Die Namen der beiden berühmtesten Pfannen erzählen die dramatische Geologie dieses Ortes. „Sossusvlei“ ist eine Wortmischung aus dem Nama-Wort für „blinder Fluss“ und dem Afrikaans-Wort für „flache Senke“. Der mächtige Tsauchab-Fluss kämpfte sich einst bis zum Atlantik durch, doch die Sandmassen der Namib riegelten seinen Weg vor Millionen von Jahren ab – heute endet der Fluss hier blind. Noch dramatischer ist das benachbarte „Deadvlei“ (die tote Senke). Vor etwa 900 Jahren schirmten gewaltige Sanddünen diese Flussschleife endgültig vom Wasser ab. Das Wasser verdunstete, der Lehmboden riss auf und die großen Kameldornbäume starben. Da die Luft hier extrem trocken ist, konnten sie nicht verrotten. Sie wurden förmlich von der Sonne mumifiziert.

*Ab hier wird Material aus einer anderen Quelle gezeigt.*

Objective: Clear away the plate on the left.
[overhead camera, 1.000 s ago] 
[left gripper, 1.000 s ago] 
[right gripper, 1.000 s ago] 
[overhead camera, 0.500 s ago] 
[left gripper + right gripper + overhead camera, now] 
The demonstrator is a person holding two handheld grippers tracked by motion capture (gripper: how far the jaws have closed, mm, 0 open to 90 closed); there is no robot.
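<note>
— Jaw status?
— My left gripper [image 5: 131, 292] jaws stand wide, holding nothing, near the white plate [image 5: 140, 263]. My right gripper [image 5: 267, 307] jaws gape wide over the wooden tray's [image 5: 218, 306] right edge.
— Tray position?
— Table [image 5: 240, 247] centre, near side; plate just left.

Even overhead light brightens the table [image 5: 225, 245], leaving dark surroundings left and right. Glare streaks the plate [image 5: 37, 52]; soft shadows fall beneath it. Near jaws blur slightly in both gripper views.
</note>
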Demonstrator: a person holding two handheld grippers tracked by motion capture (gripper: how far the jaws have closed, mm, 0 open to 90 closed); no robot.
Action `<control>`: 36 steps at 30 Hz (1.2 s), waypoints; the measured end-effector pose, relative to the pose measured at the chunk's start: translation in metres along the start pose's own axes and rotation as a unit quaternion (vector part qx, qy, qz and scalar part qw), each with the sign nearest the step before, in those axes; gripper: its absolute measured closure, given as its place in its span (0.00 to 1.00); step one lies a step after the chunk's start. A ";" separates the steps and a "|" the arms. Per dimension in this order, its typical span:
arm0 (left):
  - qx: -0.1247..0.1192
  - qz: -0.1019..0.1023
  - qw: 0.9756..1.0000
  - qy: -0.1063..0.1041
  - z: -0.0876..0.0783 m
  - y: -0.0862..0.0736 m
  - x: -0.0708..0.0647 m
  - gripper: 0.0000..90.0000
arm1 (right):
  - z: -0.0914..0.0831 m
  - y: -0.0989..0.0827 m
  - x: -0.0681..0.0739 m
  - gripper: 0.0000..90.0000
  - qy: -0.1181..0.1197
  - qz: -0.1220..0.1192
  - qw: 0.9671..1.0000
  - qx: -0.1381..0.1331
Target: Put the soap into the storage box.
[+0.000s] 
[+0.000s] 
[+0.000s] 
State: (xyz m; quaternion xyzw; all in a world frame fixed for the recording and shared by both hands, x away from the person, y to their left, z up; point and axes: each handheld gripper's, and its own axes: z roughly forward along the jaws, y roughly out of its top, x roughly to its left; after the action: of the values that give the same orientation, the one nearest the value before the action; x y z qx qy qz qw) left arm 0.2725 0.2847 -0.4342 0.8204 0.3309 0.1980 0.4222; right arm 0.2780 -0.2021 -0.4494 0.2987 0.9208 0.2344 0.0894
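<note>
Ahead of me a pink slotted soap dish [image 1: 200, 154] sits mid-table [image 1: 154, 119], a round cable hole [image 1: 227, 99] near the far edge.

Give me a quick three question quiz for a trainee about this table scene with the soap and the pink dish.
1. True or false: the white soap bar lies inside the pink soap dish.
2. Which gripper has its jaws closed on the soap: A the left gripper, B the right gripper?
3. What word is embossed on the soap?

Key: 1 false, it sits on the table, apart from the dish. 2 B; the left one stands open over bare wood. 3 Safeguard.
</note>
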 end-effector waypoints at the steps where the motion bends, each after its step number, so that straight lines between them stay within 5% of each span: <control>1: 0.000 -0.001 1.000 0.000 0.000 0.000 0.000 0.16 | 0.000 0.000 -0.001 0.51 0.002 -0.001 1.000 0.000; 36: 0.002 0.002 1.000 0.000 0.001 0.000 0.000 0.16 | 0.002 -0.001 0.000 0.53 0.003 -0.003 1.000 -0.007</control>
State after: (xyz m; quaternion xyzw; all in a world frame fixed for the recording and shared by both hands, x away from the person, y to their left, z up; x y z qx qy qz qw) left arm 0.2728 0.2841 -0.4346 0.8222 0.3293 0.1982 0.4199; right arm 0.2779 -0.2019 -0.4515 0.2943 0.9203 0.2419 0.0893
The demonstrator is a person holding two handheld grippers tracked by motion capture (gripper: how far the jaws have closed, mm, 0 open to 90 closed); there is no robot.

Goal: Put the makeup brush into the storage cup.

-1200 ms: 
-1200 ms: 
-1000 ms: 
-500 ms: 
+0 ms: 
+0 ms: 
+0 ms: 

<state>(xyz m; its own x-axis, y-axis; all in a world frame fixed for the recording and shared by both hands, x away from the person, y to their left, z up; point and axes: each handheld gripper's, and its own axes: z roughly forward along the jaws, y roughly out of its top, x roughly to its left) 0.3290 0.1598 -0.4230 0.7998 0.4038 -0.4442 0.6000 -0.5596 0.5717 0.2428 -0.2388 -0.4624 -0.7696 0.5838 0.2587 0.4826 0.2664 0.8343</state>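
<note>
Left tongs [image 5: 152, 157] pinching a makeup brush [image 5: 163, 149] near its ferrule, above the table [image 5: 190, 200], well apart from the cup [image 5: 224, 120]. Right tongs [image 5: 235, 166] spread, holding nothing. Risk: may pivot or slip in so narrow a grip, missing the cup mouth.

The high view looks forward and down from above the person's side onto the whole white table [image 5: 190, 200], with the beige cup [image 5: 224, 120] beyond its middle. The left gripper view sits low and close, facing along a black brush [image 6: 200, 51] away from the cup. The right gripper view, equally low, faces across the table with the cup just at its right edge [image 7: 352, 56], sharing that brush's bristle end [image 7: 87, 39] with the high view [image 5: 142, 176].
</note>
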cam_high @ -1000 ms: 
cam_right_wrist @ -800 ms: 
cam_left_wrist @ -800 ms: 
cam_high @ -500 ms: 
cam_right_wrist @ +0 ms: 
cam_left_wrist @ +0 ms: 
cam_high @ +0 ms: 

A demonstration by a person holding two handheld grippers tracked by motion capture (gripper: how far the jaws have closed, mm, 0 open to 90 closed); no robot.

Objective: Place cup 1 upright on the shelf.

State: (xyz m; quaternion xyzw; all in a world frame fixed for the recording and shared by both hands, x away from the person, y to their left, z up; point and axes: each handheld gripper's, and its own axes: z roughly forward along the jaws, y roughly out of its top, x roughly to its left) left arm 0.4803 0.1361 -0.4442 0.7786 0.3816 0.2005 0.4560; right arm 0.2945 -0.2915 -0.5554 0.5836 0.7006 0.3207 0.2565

Das unbestrittene, schweißtreibende Meisterstück Ihres Besuchs ist der Aufstieg auf „Big Daddy“. Diese massiv aufragende Sanddüne thront mit ihren rund 350 Metern Höhe direkt über dem Deadvlei. Der Aufstieg über den schmalen Dünenkamm zieht sich zäh hin, der weiche Sand gibt bei jedem Schritt nach, und die Lungen brennen. Doch wenn Sie oben stehen, den feinen Wind im Gesicht spüren und auf das winzige weiße Oval des Deadvlei hinabblicken, ist alle Anstrengung vergessen. Die Belohnung folgt auf dem Fuß: Wer mutig ist, rennt mit riesigen Schritten die steile Dünenflanke direkt hinab in die weiße Pfanne. Der Sand federt jeden Schritt ab und beginnt unter Ihnen tief und archaisch zu brummen – das legendäre "Singen" der Namib-Dünen.